> SUPPLIED MATERIAL
================

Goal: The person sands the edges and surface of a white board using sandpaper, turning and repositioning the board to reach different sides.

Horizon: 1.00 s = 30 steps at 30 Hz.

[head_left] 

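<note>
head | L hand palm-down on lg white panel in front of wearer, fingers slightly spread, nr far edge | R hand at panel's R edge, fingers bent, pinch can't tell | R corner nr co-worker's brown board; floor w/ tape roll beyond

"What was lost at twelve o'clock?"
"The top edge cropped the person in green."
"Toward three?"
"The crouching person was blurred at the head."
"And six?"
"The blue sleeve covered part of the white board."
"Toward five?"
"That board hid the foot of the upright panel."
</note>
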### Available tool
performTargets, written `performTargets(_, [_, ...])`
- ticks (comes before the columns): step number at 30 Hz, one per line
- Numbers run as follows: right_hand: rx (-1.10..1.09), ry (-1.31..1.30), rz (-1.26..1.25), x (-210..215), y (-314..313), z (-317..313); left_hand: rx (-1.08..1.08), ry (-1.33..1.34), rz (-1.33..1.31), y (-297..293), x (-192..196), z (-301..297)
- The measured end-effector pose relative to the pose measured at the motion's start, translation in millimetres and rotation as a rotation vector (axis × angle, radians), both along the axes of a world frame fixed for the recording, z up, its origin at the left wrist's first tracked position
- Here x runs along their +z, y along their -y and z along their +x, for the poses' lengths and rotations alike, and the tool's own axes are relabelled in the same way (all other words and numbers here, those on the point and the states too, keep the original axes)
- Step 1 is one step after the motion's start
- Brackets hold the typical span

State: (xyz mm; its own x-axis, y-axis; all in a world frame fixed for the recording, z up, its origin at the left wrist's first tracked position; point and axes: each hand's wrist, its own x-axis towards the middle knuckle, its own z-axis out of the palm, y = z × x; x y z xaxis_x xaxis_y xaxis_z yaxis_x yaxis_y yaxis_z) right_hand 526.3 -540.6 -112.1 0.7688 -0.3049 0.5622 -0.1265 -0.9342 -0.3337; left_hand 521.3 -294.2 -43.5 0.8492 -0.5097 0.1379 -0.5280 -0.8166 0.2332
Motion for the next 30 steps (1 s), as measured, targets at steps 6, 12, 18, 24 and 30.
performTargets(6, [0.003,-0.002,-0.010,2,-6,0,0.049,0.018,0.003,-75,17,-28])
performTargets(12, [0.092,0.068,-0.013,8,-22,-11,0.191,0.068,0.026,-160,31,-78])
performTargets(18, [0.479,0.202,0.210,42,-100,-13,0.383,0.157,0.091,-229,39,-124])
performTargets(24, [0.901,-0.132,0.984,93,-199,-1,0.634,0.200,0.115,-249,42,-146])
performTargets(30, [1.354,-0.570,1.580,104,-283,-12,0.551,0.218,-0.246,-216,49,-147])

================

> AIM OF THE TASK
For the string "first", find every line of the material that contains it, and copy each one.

> ANSWER TO THIS PROBLEM
- The measured end-effector pose relative to the pose measured at the motion's start, translation in millimetres and rotation as a rotation vector (axis × angle, radians), both along the axes of a world frame fixed for the recording, z up, its origin at the left wrist's first tracked position
State: (xyz mm; its own x-axis, y-axis; all in a world frame fixed for the recording, z up, its origin at the left wrist's first tracked position; point and axes: each hand's wrist, its own x-axis towards the middle knuckle, its own z-axis out of the palm, y = z × x; x y z xaxis_x xaxis_y xaxis_z yaxis_x yaxis_y yaxis_z) right_hand 526.3 -540.6 -112.1 0.7688 -0.3049 0.5622 -0.1265 -0.9342 -0.3337; left_hand 521.3 -294.2 -43.5 0.8492 -0.5097 0.1379 -0.5280 -0.8166 0.2332

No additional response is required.